** What to produce **
Repeat all the lines below exactly, but omit the pictures.

[Extracted records]
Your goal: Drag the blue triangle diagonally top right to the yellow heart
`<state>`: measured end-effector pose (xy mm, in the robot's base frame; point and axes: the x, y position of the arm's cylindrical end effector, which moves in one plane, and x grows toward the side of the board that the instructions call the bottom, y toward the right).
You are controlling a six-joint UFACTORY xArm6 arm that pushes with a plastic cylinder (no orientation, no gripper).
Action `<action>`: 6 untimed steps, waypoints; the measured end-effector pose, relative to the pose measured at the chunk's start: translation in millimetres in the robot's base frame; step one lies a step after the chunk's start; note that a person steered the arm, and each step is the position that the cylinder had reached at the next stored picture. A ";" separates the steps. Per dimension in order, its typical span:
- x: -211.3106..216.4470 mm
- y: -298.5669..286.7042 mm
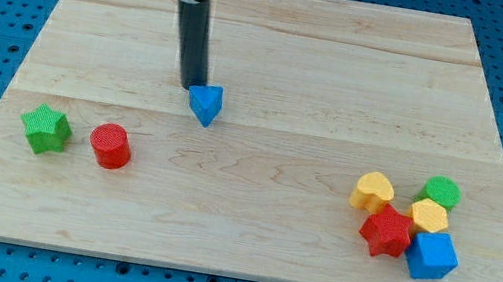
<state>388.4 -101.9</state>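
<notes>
The blue triangle [205, 103] lies on the wooden board left of centre. My tip [190, 87] stands just at its upper left edge, touching or nearly touching it. The yellow heart [372, 192] lies far to the view's right and lower, at the left of a cluster of blocks.
The cluster by the heart holds a green round block [442, 191], a yellow hexagon block [430, 217], a red star [386, 231] and a blue cube [432, 256]. A green star [45, 128] and a red cylinder [111, 145] lie at the view's left. The wooden board [265, 52] sits on a blue pegboard.
</notes>
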 end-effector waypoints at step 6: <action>40.4 78.9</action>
<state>428.8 -23.0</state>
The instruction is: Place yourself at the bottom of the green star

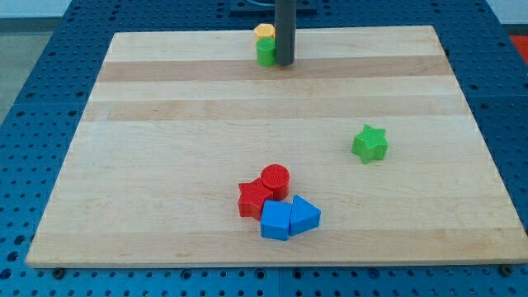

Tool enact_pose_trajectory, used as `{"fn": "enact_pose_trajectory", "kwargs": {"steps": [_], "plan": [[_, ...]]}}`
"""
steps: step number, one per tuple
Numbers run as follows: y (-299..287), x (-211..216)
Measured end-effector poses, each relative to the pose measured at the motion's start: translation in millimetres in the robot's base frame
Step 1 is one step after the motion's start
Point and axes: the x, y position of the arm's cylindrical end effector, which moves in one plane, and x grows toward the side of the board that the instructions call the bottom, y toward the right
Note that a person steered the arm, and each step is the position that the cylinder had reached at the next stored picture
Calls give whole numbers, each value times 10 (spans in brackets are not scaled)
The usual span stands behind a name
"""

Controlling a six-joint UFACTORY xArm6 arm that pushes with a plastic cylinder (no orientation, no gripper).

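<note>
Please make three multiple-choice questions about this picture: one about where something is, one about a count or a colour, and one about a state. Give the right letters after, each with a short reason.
1. Where is my tip?
A. At the view's top, just right of the green cylinder
B. Touching the green star
C. Among the red blocks

2. How many blue blocks are on the board?
A. One
B. Two
C. Four

3. What is the state of the green star?
A. Stacked on the red cylinder
C. Pressed against a blue block
B. Standing alone, apart from every other block

Answers:
1 A: the rod ends at the view's top beside the green cylinder, with a yellow block behind it.
2 B: a blue cube and a blue triangle lie together by the red star.
3 B: bare wood surrounds the green star on all sides.
</note>
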Motion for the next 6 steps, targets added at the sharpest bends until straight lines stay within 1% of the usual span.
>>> {"fn": "enact_pose_trajectory", "kwargs": {"steps": [1, 3, 5, 6], "plan": [[117, 111], [839, 833], [1650, 1273], [1725, 1545]]}}
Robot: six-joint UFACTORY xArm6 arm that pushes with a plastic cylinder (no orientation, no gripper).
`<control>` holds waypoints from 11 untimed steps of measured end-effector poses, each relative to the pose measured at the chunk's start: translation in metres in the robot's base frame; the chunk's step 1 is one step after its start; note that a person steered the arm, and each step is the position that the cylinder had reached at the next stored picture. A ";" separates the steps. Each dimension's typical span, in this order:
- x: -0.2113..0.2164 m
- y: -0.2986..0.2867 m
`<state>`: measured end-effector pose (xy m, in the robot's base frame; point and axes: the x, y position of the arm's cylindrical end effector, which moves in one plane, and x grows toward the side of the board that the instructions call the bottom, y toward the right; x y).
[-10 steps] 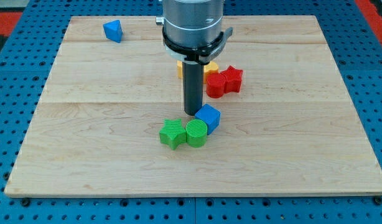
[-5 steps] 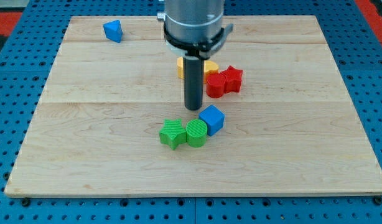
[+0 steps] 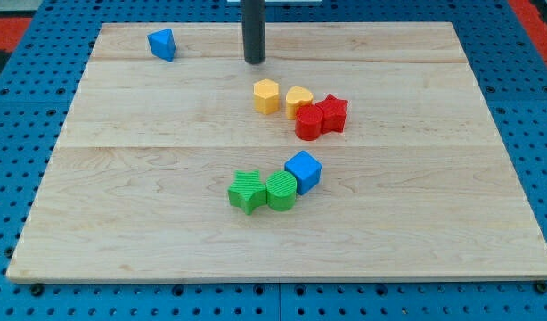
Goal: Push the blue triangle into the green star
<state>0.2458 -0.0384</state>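
Observation:
The blue triangle (image 3: pixel 162 44) lies near the board's top left corner. The green star (image 3: pixel 247 191) sits below the board's middle, touching a green cylinder (image 3: pixel 281 191) on its right. A blue cube (image 3: pixel 303 171) touches that cylinder's upper right. My tip (image 3: pixel 254 61) is near the view's top, to the right of the blue triangle and well apart from it, far above the green star.
A yellow hexagon block (image 3: pixel 266 96) and a yellow heart (image 3: pixel 297 100) sit right of centre. A red cylinder (image 3: pixel 309 123) and a red star (image 3: pixel 332 113) touch each other beside the heart. The wooden board (image 3: pixel 434 223) lies on a blue pegboard.
My rod has moved from just above the blue cube up toward the view's top. The arm's body has left the view, uncovering the yellow blocks. No block has moved.

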 end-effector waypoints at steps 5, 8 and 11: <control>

** Solution for this problem **
Your goal: Drag the blue triangle diagonally top right to the yellow heart
`<state>`: measured end-effector pose (xy mm, in the robot's base frame; point and axes: the x, y position of the arm's cylindrical end effector, which moves in one plane, and x grows toward the side of the board that the instructions call the bottom, y toward the right).
You are controlling a six-joint UFACTORY xArm6 arm that pushes with a plastic cylinder (no orientation, no gripper).
Action `<action>`: 6 untimed steps, waypoints; the measured end-effector pose, relative to the pose measured at the chunk's start: translation in millimetres in the robot's base frame; step one lies a step after the chunk's start; note that a person steered the arm, and each step is the position that the cylinder had reached at the next stored picture. A ";" separates the steps. Per dimension in order, its typical span:
- x: -211.3106..216.4470 mm
- y: -298.5669..286.7042 mm
<state>388.4 -101.9</state>
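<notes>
The blue triangle [205, 103] lies on the wooden board left of centre. My tip [190, 87] stands just at its upper left edge, touching or nearly touching it. The yellow heart [372, 192] lies far to the view's right and lower, at the left of a cluster of blocks.
The cluster by the heart holds a green round block [442, 191], a yellow hexagon block [430, 217], a red star [386, 231] and a blue cube [432, 256]. A green star [45, 128] and a red cylinder [111, 145] lie at the view's left. The wooden board [265, 52] sits on a blue pegboard.
</notes>
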 end-effector waypoints at step 6: <action>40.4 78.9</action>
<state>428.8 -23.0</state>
The instruction is: Place yourself at the bottom of the green star


Tool enact_pose_trajectory, used as `{"fn": "enact_pose_trajectory", "kwargs": {"steps": [_], "plan": [[_, ...]]}}`
"""
steps: step number, one per tuple
Numbers run as follows: y (-299..287), x (-211..216)
Measured end-effector poses, each relative to the pose measured at the motion's start: translation in millimetres in the robot's base frame
Step 1 is one step after the motion's start
Point and axes: the x, y position of the arm's cylindrical end effector, which moves in one plane, and x grows toward the side of the board that the instructions call the bottom, y toward the right
Note that a person steered the arm, and each step is the position that the cylinder had reached at the next stored picture
Calls give whole numbers, each value times 10 (spans in brackets are not scaled)
The usual span stands behind a name
"""

Controlling a six-joint UFACTORY xArm6 arm that pushes with a plastic cylinder (no orientation, no gripper).

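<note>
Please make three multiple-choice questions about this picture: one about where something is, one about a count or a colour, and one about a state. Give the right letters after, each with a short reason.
1. Where is my tip?
A. At the view's top, just right of the green cylinder
B. Touching the green star
C. Among the red blocks

2. How many blue blocks are on the board?
A. One
B. Two
C. Four

3. What is the state of the green star?
A. Stacked on the red cylinder
C. Pressed against a blue block
B. Standing alone, apart from every other block

Answers:
1 A: the rod ends at the view's top beside the green cylinder, with a yellow block behind it.
2 B: a blue cube and a blue triangle lie together by the red star.
3 B: bare wood surrounds the green star on all sides.
</note>
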Motion for the next 6 steps, targets added at the sharpest bends until straight lines stay within 1% of the usual span.
>>> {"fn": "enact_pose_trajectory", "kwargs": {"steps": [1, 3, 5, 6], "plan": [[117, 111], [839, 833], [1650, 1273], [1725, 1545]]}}
Robot: six-joint UFACTORY xArm6 arm that pushes with a plastic cylinder (no orientation, no gripper).
`<control>` holds waypoints from 11 untimed steps of measured end-effector poses, each relative to the pose measured at the chunk's start: translation in metres in the robot's base frame; the chunk's step 1 is one step after its start; note that a person steered the arm, and each step is the position that the cylinder had reached at the next stored picture. A ";" separates the steps. Each dimension's typical span, in this order:
- x: -0.2113..0.2164 m
- y: -0.2986..0.2867 m
`<state>`: measured end-effector pose (xy m, in the robot's base frame; point and axes: the x, y position of the arm's cylindrical end effector, which moves in one plane, and x grows toward the side of the board that the instructions call the bottom, y toward the right; x y).
[-10 steps] 
[-5 steps] 
[+0 steps] 
Goal: Push the blue triangle into the green star
<state>0.2458 -0.0384</state>
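Observation:
The blue triangle (image 3: pixel 162 44) lies near the board's top left corner. The green star (image 3: pixel 247 191) sits below the board's middle, touching a green cylinder (image 3: pixel 281 191) on its right. A blue cube (image 3: pixel 303 171) touches that cylinder's upper right. My tip (image 3: pixel 254 61) is near the view's top, to the right of the blue triangle and well apart from it, far above the green star.
A yellow hexagon block (image 3: pixel 266 96) and a yellow heart (image 3: pixel 297 100) sit right of centre. A red cylinder (image 3: pixel 309 123) and a red star (image 3: pixel 332 113) touch each other beside the heart. The wooden board (image 3: pixel 434 223) lies on a blue pegboard.
My rod has moved from just above the blue cube up toward the view's top. The arm's body has left the view, uncovering the yellow blocks. No block has moved.
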
 end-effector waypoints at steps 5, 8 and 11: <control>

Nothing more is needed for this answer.